§ Task description
The line with "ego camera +", the line with "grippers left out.", and all lines between them in the material below: return these exactly, and no others.

╭─ Input data

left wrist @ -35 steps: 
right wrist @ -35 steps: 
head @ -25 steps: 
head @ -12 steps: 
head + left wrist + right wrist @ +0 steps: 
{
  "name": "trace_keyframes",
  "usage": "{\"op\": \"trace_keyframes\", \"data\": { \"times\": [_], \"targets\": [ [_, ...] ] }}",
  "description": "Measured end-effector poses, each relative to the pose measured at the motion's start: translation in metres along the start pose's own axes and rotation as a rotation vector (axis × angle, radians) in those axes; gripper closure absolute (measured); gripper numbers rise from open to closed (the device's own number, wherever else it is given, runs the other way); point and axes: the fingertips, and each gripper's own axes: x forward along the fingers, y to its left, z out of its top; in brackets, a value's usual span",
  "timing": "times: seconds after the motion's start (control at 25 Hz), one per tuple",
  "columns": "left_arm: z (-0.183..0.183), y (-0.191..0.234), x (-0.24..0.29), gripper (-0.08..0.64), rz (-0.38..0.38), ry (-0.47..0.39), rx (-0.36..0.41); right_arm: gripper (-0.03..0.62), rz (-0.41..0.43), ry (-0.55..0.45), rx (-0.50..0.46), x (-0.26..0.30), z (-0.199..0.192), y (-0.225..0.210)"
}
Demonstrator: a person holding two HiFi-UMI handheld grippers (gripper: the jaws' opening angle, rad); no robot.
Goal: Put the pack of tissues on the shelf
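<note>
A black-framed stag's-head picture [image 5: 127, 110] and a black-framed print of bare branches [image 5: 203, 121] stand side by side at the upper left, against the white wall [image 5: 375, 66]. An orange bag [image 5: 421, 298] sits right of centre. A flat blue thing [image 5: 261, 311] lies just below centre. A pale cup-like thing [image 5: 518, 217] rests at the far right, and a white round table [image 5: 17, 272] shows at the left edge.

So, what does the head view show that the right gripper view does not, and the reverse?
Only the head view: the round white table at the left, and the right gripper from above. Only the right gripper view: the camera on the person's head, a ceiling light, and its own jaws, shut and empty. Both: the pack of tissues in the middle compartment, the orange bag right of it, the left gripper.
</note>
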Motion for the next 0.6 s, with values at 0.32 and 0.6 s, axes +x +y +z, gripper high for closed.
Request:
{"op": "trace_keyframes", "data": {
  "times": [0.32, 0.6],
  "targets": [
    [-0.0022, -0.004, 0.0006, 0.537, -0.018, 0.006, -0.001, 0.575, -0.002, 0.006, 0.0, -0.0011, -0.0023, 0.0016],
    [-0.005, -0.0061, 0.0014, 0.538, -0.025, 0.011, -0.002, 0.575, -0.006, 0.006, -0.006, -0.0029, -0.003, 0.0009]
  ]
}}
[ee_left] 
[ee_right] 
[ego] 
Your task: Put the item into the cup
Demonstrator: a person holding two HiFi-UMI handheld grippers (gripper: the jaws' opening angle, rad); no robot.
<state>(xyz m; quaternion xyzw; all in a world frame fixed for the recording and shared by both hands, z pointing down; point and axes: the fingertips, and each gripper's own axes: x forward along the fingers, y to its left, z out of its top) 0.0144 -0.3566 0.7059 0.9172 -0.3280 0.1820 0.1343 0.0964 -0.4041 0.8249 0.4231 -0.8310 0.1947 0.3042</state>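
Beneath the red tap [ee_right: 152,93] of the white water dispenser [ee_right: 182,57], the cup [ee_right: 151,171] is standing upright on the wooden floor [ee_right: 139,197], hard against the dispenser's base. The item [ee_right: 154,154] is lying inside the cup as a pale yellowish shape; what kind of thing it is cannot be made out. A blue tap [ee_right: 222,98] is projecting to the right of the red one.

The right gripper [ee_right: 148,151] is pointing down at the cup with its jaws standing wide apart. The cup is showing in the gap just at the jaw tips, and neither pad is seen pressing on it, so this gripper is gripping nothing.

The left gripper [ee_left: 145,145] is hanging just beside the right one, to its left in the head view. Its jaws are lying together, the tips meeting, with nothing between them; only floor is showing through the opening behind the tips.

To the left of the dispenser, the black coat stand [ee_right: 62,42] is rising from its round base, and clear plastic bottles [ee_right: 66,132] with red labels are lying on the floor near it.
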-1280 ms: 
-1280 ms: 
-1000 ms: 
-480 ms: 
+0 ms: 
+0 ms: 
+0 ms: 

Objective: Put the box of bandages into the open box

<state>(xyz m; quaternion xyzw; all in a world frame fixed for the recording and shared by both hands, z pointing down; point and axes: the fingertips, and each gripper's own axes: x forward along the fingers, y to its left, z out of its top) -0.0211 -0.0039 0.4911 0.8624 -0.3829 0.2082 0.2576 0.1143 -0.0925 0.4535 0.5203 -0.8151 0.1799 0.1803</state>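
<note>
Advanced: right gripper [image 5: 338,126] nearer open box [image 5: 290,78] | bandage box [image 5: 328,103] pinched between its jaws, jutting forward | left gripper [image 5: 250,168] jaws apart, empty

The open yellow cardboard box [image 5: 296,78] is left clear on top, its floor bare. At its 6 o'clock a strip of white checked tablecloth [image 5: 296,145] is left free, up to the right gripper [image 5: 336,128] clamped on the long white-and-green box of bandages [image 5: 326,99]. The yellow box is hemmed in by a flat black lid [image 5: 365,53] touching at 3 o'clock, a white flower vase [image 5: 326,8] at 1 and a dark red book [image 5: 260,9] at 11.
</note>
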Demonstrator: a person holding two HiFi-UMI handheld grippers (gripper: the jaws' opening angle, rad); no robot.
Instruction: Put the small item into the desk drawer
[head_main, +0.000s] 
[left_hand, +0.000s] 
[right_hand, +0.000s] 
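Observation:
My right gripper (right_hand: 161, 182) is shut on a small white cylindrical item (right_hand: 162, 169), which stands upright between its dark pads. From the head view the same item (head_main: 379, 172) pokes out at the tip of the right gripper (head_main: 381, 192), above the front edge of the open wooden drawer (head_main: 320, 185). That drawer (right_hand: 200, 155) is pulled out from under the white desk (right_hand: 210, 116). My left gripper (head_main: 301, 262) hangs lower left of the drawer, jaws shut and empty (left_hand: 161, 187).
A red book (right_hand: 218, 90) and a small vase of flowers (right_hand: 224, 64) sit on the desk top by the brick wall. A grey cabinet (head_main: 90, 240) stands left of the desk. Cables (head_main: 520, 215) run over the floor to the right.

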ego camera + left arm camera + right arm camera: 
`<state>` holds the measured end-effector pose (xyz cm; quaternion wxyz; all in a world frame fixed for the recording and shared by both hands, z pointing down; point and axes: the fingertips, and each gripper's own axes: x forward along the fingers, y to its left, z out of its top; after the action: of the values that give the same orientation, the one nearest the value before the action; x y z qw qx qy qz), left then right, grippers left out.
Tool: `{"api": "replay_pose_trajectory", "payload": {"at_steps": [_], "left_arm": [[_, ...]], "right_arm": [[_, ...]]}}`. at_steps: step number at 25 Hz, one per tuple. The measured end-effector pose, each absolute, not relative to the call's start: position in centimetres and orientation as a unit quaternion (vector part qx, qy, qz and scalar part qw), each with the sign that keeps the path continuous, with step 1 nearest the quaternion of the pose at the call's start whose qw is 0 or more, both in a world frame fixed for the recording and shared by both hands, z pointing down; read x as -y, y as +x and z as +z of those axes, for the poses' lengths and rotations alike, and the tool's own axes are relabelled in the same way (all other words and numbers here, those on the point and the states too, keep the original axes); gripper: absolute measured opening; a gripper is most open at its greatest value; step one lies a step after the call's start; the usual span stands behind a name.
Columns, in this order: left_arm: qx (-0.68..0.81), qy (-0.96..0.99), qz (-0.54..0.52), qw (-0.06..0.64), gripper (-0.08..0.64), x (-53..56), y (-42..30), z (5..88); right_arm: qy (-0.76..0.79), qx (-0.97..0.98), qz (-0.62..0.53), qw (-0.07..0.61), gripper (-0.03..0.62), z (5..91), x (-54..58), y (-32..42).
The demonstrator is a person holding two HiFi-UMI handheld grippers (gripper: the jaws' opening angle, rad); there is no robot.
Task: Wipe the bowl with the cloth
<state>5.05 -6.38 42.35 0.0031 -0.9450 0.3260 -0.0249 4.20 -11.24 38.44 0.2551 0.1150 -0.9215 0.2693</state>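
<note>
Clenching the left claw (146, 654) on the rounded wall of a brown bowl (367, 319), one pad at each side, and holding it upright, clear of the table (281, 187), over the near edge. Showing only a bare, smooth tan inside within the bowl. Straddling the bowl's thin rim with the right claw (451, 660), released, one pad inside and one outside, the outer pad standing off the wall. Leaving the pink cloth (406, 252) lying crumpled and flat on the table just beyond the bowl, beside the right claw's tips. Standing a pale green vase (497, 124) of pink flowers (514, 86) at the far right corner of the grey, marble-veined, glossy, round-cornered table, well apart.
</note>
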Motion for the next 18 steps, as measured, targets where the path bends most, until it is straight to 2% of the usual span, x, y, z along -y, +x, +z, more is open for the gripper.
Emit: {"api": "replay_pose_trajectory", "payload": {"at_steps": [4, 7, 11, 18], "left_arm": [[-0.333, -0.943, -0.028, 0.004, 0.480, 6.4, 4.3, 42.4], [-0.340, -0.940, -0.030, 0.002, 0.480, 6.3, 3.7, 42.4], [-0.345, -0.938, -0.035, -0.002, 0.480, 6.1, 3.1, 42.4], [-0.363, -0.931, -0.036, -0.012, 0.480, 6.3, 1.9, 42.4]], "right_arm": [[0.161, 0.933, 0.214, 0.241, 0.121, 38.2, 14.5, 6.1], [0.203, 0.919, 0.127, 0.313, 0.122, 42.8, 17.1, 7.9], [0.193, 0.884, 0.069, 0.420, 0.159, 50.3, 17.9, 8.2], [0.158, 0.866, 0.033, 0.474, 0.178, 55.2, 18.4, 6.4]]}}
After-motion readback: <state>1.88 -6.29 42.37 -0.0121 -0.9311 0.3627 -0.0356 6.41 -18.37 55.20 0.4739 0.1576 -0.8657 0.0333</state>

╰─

§ Answer to this exercise
ego camera + left arm camera + right arm camera: 
`<state>` holds the measured end-effector pose (xyz cm; quaternion wxyz; all in a world frame fixed for the recording and shared by both hands, z pointing down; point and axes: the fingertips, and each gripper's own axes: x forward along the fingers, y to its left, z out of its top; after the action: of the values that give the same orientation, the one nearest the value before the action; x y z qw qx qy qz), left then right, grippers left out.

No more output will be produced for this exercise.